Question écrite n° 16785 de M. Jean Louis Masson (Moselle - NI)

publiée dans le JO Sénat du 18/06/2020 - page 2775

M. Jean Louis Masson expose à M. le ministre de l'intérieur le cas d'une commune souhaitant édifier le mur de soutènement d'un talus, propriété privée, de façon à éviter que les terres de ce talus ne glissent vers la voie publique. Il lui demande, si préalablement à la réalisation de cet ouvrage public, la commune peut décider, de façon unilatérale, de fixer les limites entre la propriété privée et la voie publique, car la formule de l'article L. 112-1 du code de la voirie : « l'alignement individuel est délivré au propriétaire », laisse penser que seul le propriétaire peut solliciter l'alignement individuel.

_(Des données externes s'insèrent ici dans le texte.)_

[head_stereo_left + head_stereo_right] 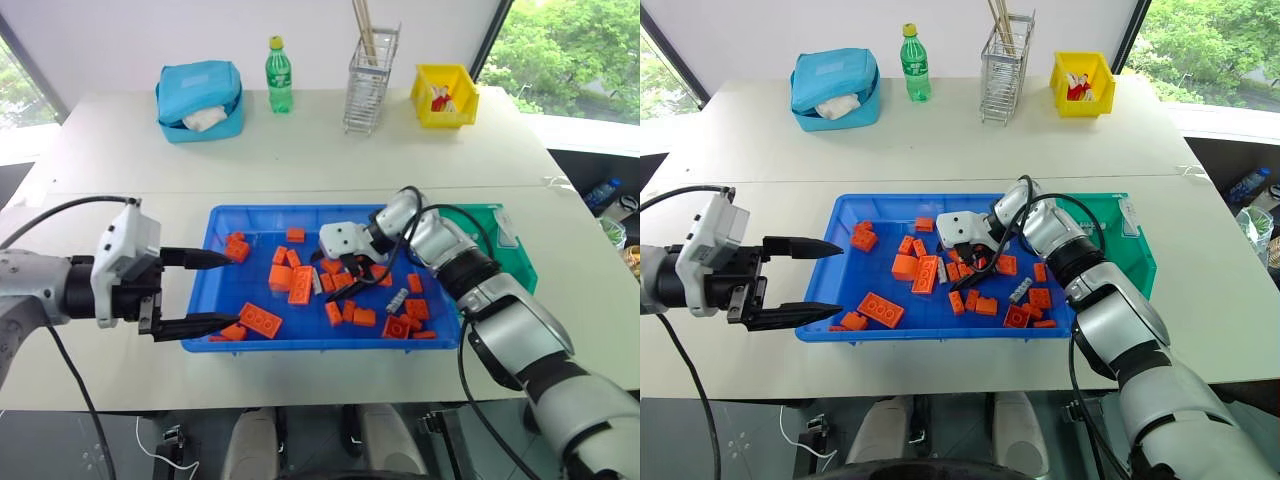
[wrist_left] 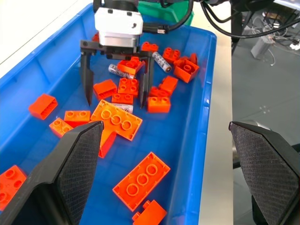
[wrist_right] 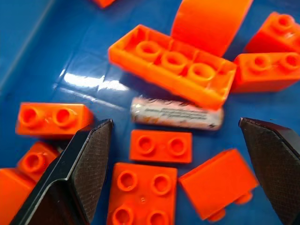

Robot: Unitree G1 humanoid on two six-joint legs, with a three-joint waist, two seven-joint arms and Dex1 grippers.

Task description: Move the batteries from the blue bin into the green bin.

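Right wrist view: right claw [image 3: 173,136] wide open, hovering just over a battery [image 3: 176,113] lying among orange bricks [image 3: 172,63] in the blue bin [image 1: 225,222]. Left claw [image 1: 205,290] open too, at bin's left rim, empty. Green bin [image 1: 515,250] sits touching the blue bin's right side.

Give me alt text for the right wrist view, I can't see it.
An open claw hangs over a silver battery lying on the floor of the blue bin. Orange bricks surround the battery, a long three-stud one lying just beyond it.
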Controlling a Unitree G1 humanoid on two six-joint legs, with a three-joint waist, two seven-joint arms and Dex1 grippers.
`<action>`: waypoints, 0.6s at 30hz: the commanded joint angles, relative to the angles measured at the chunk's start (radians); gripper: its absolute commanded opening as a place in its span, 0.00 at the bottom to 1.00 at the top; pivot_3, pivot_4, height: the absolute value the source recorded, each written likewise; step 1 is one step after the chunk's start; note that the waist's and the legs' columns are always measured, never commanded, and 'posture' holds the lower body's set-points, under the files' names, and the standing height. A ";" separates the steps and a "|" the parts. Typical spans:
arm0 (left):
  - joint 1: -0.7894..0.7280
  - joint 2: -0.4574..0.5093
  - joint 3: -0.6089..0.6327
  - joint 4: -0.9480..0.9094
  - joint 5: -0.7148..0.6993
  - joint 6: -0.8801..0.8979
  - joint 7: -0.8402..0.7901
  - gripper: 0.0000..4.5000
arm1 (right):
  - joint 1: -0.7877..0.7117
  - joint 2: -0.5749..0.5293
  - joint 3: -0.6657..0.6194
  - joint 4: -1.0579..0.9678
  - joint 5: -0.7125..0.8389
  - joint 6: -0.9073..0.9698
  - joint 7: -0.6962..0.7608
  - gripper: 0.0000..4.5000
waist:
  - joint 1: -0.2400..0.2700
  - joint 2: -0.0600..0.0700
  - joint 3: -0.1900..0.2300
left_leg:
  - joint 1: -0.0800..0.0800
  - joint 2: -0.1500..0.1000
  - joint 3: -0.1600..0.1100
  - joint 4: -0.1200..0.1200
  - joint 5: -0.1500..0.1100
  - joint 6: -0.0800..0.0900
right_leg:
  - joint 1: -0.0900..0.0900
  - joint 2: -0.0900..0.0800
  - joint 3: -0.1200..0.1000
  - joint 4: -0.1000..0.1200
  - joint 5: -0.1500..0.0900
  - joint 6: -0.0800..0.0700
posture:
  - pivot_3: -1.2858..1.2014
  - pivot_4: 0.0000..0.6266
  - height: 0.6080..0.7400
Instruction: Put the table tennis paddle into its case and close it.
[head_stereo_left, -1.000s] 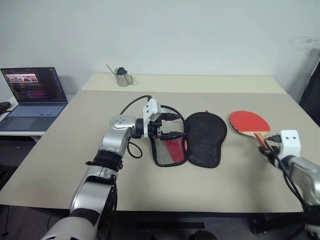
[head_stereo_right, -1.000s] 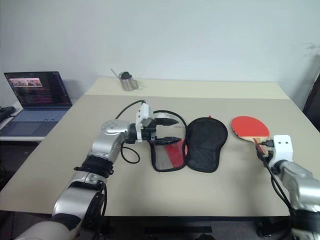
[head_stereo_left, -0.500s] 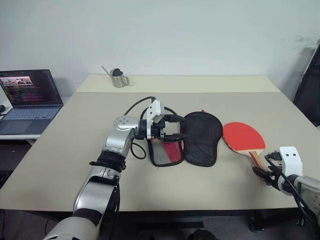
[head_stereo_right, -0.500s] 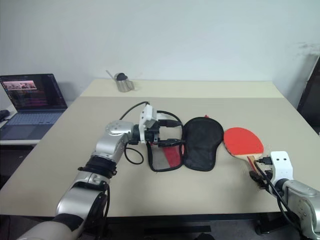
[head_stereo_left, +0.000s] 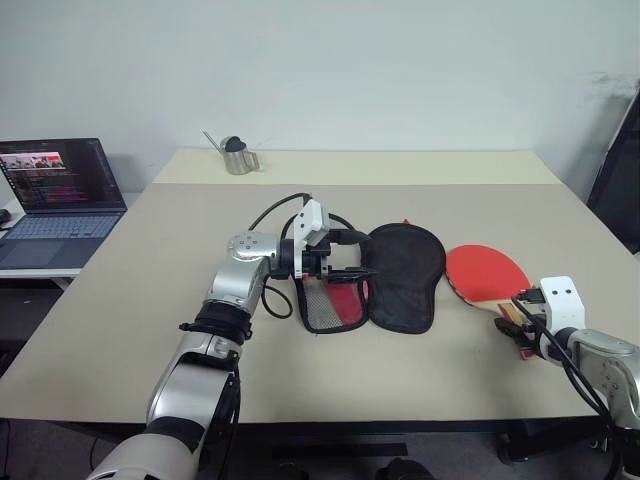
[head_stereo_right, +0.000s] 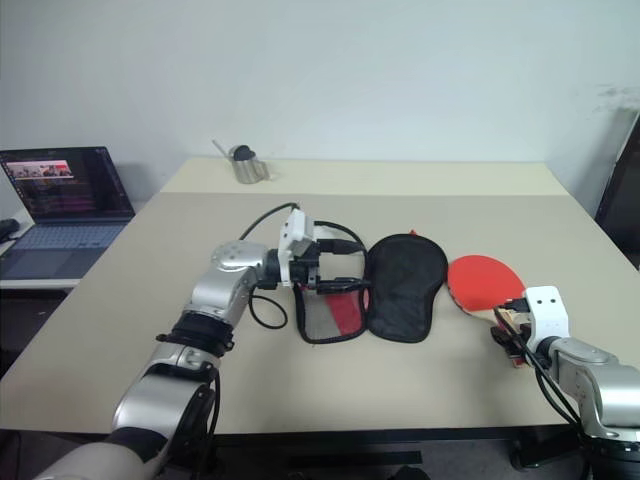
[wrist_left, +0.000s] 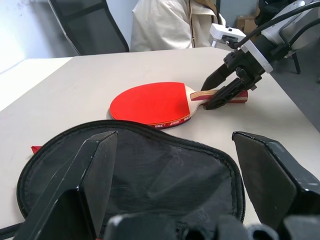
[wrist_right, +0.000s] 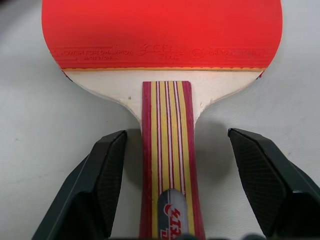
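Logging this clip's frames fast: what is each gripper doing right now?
Left gripper: open, above the case, holding nothing.
Right gripper: open, fingers either side of the table tennis paddle handle, not closed on it.

My left arm is brushed silver metal in rounded segments, with a black ribbed band at the forearm joint and a black cable looping from the wrist. A white boxy camera housing sits on each wrist. The left gripper has two black, wedge-shaped fingers with smooth faces. The right gripper carries the same black fingers, their inner pads finely cross-hatched. My right arm is silver too, trailing black cables.
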 joint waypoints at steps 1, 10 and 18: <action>-0.008 0.009 0.016 -0.021 -0.012 -0.015 0.010 0.89 | -0.013 0.003 0.011 -0.001 -0.005 -0.019 0.009 0.78 | 0.000 0.000 0.000 | 0.000 0.000 0.000 0.000 0.000 0.000 | 0.000 0.000 0.000 0.000 0.000 0.000 | 0.52 0.24 1.00; -0.014 0.006 0.011 -0.008 -0.011 -0.026 0.012 0.89 | -0.073 0.034 0.020 0.144 -0.019 -0.056 0.028 0.45 | -0.005 -0.001 0.000 | 0.003 0.000 0.000 0.001 0.000 0.000 | 0.002 0.000 0.001 0.001 0.001 0.000 | 0.52 0.24 1.00; -0.011 0.034 0.024 0.007 -0.003 -0.038 0.030 0.89 | -0.082 0.046 -0.024 0.119 -0.046 -0.070 -0.044 0.24 | -0.004 -0.001 0.000 | 0.009 0.000 0.000 0.002 0.000 0.000 | 0.010 0.000 0.002 -0.002 0.001 0.000 | 0.52 0.24 1.00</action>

Transmise au Ministère de la cohésion des territoires et des relations avec les collectivités territoriales



Réponse du Ministère de la cohésion des territoires et des relations avec les collectivités territoriales

publiée dans le JO Sénat du 20/05/2021 - page 3295

L'article L. 112-1 du code de la voirie définit la procédure de délimitation du domaine public routier de la manière suivante : « l'alignement est la détermination par l'autorité administrative de la limite du domaine public routier au droit des propriétés riveraines. Il est fixé soit par un plan d'alignement, soit par un alignement individuel. (…) L'alignement individuel est délivré au propriétaire conformément au plan d'alignement s'il en existe un. En l'absence d'un tel plan, il constate la limite de la voie publique au droit de la propriété riveraine ». Il résulte de cette disposition qu'une commune délimite son domaine public routier de manière unilatérale. La procédure d'alignement, consistant ainsi à fixer une limite entre le domaine public routier et les propriétés riveraines, se déroule en un ou deux temps. Le premier est facultatif et consiste dans l'établissement d'un plan d'alignement dont l'objet est de prévoir le tracé des voies publiques et les travaux auxquels elles donneront lieu. Le second se manifeste par un arrêté individuel. Si la commune est dotée d'un plan d'alignement, l'arrêté sera pris en application de la limite définie audit plan. En revanche, dans une large majorité des cas, il n'existe pas de plan d'alignement et l'arrêté constate alors la limite physique, de fait, de la voie publique. Cette limite correspond à l'état des lieux de la voie. Pour un mur de soutènement d'une voie communale, dépendance de cette voie faisant partie du domaine public communal, l'alignement individuel est fixé au pied de ce mur (CE, 5 juin 1996, n° 145872). La lettre de l'article L. 112-1 du code de la voirie n'énonce aucune condition tenant à l'auteur de la demande d'un alignement individuel. La commune, comme le riverain, peuvent avoir intérêt, selon les circonstances, à arrêter les limites du domaine public routier. Une commune peut décider d'adopter un arrêté individuel d'alignement à la suite du refus du propriétaire de céder une partie de ses parcelles (CAA Bordeaux, 12 novembre 2009, n° 08BX01014). L'article L. 112-4 du code de la voirie dispose que « l'alignement individuel ne peut être refusé au propriétaire qui en fait la demande ». Cette obligation de délivrance est toutefois sans incidence sur le droit de la commune de délimiter de sa propre initiative son domaine routier, d'autant qu'un alignement individuel est un acte déclaratif et sans effets sur le droit de propriété du riverain.